## Your assignment
Set down each line of the data below exactly as it stands, dropping the pictures.

───── Data provided

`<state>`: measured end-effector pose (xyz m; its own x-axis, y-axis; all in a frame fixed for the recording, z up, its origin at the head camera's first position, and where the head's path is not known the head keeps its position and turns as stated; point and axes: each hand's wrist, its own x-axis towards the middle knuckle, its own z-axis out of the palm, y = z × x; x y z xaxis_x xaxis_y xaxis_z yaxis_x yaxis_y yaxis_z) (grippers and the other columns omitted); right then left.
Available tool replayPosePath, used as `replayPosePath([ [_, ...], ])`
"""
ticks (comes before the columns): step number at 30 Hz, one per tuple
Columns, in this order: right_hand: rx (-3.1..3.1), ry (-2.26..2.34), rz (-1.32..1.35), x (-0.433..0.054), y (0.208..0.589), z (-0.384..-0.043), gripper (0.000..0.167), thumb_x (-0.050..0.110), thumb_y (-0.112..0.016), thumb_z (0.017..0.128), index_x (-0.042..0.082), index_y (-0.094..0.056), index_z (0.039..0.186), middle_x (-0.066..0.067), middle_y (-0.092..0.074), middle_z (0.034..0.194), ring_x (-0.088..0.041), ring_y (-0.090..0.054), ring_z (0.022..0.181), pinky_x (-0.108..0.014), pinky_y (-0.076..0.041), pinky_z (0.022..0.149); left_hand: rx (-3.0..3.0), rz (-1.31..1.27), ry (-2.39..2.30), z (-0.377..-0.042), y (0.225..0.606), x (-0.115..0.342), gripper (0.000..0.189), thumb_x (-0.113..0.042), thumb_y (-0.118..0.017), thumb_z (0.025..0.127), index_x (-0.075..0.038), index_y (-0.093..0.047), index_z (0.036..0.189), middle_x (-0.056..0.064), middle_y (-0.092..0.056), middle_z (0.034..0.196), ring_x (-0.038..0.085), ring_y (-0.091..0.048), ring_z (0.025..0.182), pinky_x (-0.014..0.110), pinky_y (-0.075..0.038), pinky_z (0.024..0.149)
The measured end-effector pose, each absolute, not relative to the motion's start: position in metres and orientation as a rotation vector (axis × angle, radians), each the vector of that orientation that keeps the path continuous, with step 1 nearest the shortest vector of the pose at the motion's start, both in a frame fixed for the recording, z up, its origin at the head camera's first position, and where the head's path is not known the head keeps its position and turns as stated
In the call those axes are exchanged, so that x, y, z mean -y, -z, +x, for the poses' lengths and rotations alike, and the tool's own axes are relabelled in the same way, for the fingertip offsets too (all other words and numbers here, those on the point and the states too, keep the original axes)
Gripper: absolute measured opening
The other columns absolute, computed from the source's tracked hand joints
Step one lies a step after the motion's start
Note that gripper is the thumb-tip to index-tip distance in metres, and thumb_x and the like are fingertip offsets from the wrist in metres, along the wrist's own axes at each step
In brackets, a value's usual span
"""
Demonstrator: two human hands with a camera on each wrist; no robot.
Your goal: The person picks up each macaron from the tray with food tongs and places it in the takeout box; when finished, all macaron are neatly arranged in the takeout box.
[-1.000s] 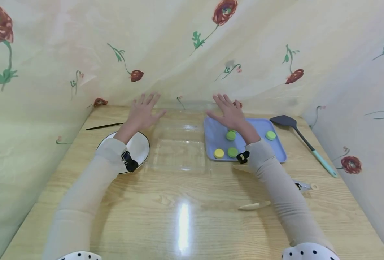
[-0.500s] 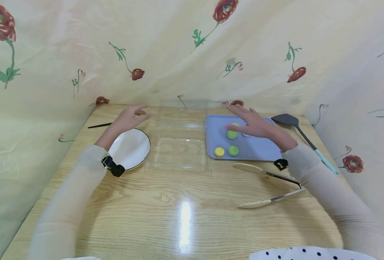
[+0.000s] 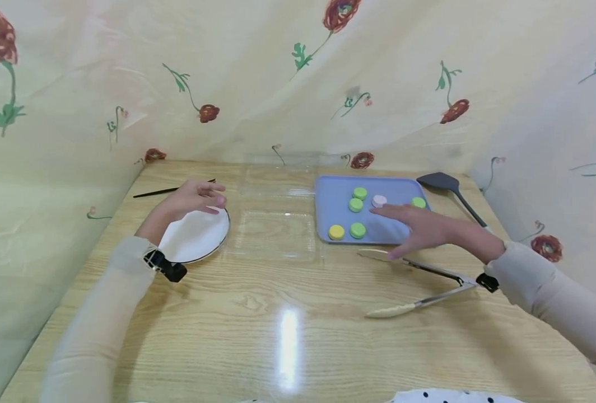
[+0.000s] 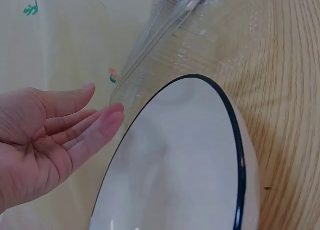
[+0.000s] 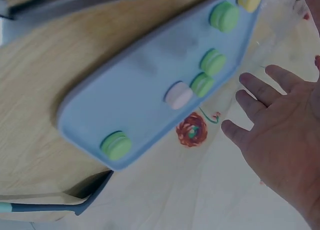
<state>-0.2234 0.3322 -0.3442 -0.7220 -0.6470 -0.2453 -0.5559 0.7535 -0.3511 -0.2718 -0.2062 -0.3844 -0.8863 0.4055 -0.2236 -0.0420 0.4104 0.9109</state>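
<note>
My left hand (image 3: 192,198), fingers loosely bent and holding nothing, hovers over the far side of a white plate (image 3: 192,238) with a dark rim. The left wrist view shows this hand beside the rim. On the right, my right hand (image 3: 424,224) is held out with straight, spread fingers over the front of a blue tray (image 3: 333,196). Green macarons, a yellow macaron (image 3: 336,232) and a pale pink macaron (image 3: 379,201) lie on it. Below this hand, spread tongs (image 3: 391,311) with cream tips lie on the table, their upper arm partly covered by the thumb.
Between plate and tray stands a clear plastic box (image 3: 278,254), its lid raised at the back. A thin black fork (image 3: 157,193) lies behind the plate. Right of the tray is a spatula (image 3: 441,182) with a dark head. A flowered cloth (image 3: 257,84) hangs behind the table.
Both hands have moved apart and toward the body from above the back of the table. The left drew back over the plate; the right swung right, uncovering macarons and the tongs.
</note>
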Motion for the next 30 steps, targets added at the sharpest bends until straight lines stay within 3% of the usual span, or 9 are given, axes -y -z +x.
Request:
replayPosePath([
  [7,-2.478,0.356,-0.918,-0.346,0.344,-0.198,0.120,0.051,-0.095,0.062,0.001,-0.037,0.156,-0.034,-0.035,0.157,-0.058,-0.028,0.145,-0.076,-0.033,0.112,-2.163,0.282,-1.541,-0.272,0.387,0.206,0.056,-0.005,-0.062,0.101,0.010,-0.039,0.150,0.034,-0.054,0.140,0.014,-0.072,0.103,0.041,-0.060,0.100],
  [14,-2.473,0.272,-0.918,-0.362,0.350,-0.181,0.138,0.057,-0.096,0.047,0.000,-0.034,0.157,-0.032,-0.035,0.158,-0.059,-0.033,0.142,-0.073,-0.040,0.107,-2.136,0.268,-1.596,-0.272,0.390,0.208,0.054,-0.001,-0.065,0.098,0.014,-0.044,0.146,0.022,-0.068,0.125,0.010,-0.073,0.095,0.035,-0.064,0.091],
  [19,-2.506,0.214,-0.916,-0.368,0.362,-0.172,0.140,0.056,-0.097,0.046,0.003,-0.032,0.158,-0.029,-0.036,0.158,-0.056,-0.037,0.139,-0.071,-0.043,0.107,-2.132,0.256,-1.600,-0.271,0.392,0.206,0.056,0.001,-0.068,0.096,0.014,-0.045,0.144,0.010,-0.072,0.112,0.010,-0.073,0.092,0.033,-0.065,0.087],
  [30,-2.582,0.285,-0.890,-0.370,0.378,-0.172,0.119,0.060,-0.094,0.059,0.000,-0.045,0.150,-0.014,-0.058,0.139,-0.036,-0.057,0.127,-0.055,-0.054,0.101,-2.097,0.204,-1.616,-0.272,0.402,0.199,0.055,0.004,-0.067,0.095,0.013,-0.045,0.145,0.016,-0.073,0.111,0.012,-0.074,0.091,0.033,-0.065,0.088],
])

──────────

## Your solution
`<state>`: measured end-effector pose (xyz m; its own x-axis, y-axis; all in a frame fixed for the recording, z up, its origin at the head camera's first position, and where the head's path is not known the head keeps its position and turns as stated; point and axes: each hand's wrist, its own x-axis towards the middle knuckle, its own z-axis out of the palm, y = z × x; x y z xaxis_x xaxis_y xaxis_z yaxis_x yaxis_y yaxis_z) (grippers and the other columns omitted); right then left.
Available tool replayPosePath, used as `replayPosePath([ [_, ...], ])`
"""
ticks (comes before the columns): step number at 30 Hz, one per tuple
Columns, in this order: right_hand: rx (-3.1..3.1), ry (-2.26..2.34), rz (-1.32..1.35), x (-0.433..0.054), y (0.208..0.589), z (-0.384..-0.043), gripper (0.000..0.167), thumb_x (-0.050..0.110), thumb_y (-0.112..0.016), thumb_z (0.017..0.128), index_x (-0.042..0.082), index_y (-0.094..0.056), index_z (0.039..0.186), middle_x (-0.066..0.067), middle_y (-0.092..0.074), middle_z (0.034..0.194), ring_x (-0.088..0.041), ring_y (-0.090..0.054), ring_z (0.022..0.181), pinky_x (-0.108..0.014), pinky_y (-0.076..0.041), pinky_z (0.022..0.149); left_hand: rx (-3.0..3.0), rz (-1.31..1.27), ry (-2.39..2.30), z (-0.377..-0.042), y (0.225..0.606), x (-0.115..0.342), gripper (0.000..0.189), thumb_x (-0.113..0.042), thumb_y (-0.118..0.017), thumb_z (0.025..0.127), index_x (-0.075..0.038), index_y (-0.093..0.047), index_z (0.036..0.189), middle_x (-0.056..0.064), middle_y (-0.092..0.056), middle_z (0.034..0.196), ring_x (-0.038..0.085), ring_y (-0.091..0.048), ring_z (0.025..0.182), pinky_x (-0.014..0.110), pinky_y (-0.075..0.038), pinky_z (0.024..0.149)
The measured end-effector pose, each absolute, not relative to the motion's start: position in metres and orientation as a rotation vector (axis × angle, radians), each the vector of that orientation that keeps the path continuous, with step 1 nearest the shortest vector of the pose at the motion's start, both in a frame fixed for the recording, z up, its origin at the head camera's first position, and where the head's path is not known the head keeps its position and turns as stated
In the call those axes are exchanged, so that x, y, z mean -y, -z, +x, for the poses' lengths and rotations alike, and the tool's own axes are relabelled in the same way, for the fingertip offsets too (all other words and numbers here, those on the point and the states too, keep the original axes)
Gripper: absolute measured opening
The other columns absolute, computed from the source's tracked hand joints
Step one lies a step after the motion's start
Note that gripper is the thumb-tip to index-tip distance in metres, and thumb_x and the like are fingertip offsets from the wrist in metres, along the wrist's own axes at each step
In brackets, a value's usual span
"""
Demonstrator: two human hands with a camera on each wrist; no robot.
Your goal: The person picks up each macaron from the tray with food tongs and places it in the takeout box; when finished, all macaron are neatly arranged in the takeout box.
[-1.000s] 
[-0.500s] 
[+0.000s] 
[+0.000s] 
[+0.000s] 
<state>-0.2234 0.3322 -0.3442 -0.7220 -0.6470 -0.2453 -0.5559 0.7535 -0.3511 -0.2718 -0.2062 -0.3844 -0.8863 0.4055 -0.2236 -0.0420 0.4104 0.9109</state>
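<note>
My left hand (image 3: 192,198), fingers loosely bent and holding nothing, hovers over the far side of a white plate (image 3: 192,238) with a dark rim. The left wrist view shows this hand beside the rim. On the right, my right hand (image 3: 424,224) is held out with straight, spread fingers over the front of a blue tray (image 3: 333,196). Green macarons, a yellow macaron (image 3: 336,232) and a pale pink macaron (image 3: 379,201) lie on it. Below this hand, spread tongs (image 3: 391,311) with cream tips lie on the table, their upper arm partly covered by the thumb.
Between plate and tray stands a clear plastic box (image 3: 278,254), its lid raised at the back. A thin black fork (image 3: 157,193) lies behind the plate. Right of the tray is a spatula (image 3: 441,182) with a dark head. A flowered cloth (image 3: 257,84) hangs behind the table.
Both hands have moved apart and toward the body from above the back of the table. The left drew back over the plate; the right swung right, uncovering macarons and the tongs.
</note>
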Motion for the next 30 steps, targets added at the sharpest bends until straight lines stay within 3% of the usual span, or 9 are given, axes -y -z +x.
Request:
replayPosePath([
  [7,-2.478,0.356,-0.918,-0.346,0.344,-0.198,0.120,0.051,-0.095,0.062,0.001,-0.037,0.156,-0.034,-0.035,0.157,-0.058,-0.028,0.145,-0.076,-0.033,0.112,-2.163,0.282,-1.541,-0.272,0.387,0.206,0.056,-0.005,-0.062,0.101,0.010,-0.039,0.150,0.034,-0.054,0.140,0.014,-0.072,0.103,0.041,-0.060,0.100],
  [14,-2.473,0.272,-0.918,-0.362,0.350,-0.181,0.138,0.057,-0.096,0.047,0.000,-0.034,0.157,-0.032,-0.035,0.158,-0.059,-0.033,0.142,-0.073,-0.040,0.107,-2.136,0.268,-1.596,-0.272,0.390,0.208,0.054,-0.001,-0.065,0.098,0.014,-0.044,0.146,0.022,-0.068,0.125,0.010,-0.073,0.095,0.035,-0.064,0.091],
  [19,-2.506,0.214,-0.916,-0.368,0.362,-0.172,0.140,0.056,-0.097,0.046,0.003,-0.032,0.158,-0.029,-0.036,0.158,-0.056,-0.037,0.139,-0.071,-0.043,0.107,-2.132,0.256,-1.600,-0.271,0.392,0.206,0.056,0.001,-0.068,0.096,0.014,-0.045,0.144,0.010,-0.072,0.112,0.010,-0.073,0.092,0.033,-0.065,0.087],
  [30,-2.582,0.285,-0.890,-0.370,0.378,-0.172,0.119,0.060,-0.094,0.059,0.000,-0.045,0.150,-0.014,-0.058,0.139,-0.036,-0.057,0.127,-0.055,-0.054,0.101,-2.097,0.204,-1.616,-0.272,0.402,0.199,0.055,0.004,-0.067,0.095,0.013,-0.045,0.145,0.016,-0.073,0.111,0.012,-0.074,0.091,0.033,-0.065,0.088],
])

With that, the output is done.